Die EU-Kommission hat vor wenigen Minuten offiziell ihre Empfehlung ausgesprochen, dass ein Defizitverfahren gegen Italien eingeleitet werden soll. Bis zur Einleitung des Verfahrens dauert es zwar noch, und die anderen EU-Mitglieder müssen noch zustimmen. Aber der Empfehlung der Kommission wird wohl entsprochen werden, auf Sicht von Wochen oder Monaten. Grund hierfür ist die steigende Verschuldung des Landes. Sie könne einen Schneeballeffekt auslösen. Italien mache Rückschritte bei strukturellen Reformen.

Der hierfür in Brüssel zuständige Kommissions-Vize Valdis Dombrovskis sagt dazu aktuell, dass dieses Defizitverfahren die Koalition in Rom zwingen werde einen Korrekturplan vorzulegen. Auch werde Rom gezwungen sein eine Frist zu nennen, bis wann man korrigierende Maßnahmen (weniger Schulden machen) umsetzen werde. Falls nicht, werde es Strafzahlungen geben. Naive Frage unsererseits: Was, wenn der aufbrausende Herr Salvini einfach sagt, dass er drauf pfeift, und keine Strafen überweist? Was dann?

Gut, dann rauschen die italienischen Märkte in den Keller, und noch weniger werden ausländische Investoren bereit sein Geld nach Italien zu pumpen. Aktuell reagiert der Markt schon auf diese Ankündigung des Defizitverfahrens. Die Rendite für zehnjährige italienische Staatsanleihen ist von gestern 2,49% auf aktuell 2,59% gestiegen. Der wichtigste italienische Aktienindex in Mailand hat die letzten Minuten 145 Punkte auf 20.076 Punkte verloren. Der Euro verliert aktuell 23 Pips auf 1,1260, und scheint momentan weiter zu fallen.

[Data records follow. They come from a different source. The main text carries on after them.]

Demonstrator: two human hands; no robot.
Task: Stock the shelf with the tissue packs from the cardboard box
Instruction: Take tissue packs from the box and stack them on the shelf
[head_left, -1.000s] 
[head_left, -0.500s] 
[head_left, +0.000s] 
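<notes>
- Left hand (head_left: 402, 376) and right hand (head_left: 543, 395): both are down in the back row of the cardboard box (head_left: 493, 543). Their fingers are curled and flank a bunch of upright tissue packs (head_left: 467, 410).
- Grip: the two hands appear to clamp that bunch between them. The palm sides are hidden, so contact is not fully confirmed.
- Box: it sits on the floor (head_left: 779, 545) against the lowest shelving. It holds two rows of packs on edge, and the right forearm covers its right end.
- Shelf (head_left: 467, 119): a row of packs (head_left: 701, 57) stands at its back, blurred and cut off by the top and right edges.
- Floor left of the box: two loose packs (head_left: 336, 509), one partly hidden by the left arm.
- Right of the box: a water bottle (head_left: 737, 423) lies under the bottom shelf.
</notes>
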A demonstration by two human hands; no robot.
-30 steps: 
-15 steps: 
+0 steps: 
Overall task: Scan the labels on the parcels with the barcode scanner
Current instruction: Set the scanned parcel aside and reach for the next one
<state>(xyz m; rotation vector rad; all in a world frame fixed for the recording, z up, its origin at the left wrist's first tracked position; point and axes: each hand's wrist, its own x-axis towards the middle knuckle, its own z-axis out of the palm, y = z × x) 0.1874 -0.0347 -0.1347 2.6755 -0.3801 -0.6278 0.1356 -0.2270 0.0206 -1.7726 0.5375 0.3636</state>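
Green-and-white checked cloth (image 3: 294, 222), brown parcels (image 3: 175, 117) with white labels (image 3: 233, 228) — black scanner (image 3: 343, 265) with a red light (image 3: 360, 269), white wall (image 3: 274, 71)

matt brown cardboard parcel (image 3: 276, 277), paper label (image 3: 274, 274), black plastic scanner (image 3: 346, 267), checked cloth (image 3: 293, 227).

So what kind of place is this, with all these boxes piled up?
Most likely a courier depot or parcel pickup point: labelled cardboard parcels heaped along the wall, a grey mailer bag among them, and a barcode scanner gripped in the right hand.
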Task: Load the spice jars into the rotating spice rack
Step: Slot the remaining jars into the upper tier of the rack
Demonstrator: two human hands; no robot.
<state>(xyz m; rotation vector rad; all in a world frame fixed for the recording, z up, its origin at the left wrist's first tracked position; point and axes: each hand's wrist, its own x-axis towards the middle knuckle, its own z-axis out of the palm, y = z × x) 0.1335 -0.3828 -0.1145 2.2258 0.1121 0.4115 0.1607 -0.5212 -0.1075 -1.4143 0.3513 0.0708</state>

Zitat EU-Kommission auszugsweise:

Außerdem hat die Kommission für Belgien, Frankreich, Italien und Zypern Berichte nach Artikel 126 Absatz 3 des Vertrags über die Arbeitsweise der EU (AEUV) angenommen, in denen analysiert wird, inwieweit diese Länder die im Vertrag verankerten Kriterien für das Haushaltsdefizit und den Schuldenstand erfüllen. Für Italien gelangt die Kommission in ihrem Bericht zu dem Ergebnis, dass ein Defizitverfahren auf Grundlage des Schuldenstands angebracht ist.

Vielleicht als kleine, schlecht versteckte Ohrfeige erwähnt die EU-Kommission gleichzeitig, dass nun alle Defizitverfahren gegen andere EU-Staaten, die auf die Finanzkrise zurückzuführen sind, eingestellt wurden. Aktuell soll das letzte Verfahren gegen Spanien beendet werden. Zitat EU-Kommission:

So empfiehlt sie, das Defizitverfahren gegen Spanien einzustellen. Wenn der Rat den entsprechenden Beschluss fasst, sind damit alle auf die Krise zurückgehenden Defizitverfahren beendet. Im Jahr 2011 unterlagen 24 Mitgliedstaaten der korrektiven Komponente des Stabilitäts- und Wachstumspakts.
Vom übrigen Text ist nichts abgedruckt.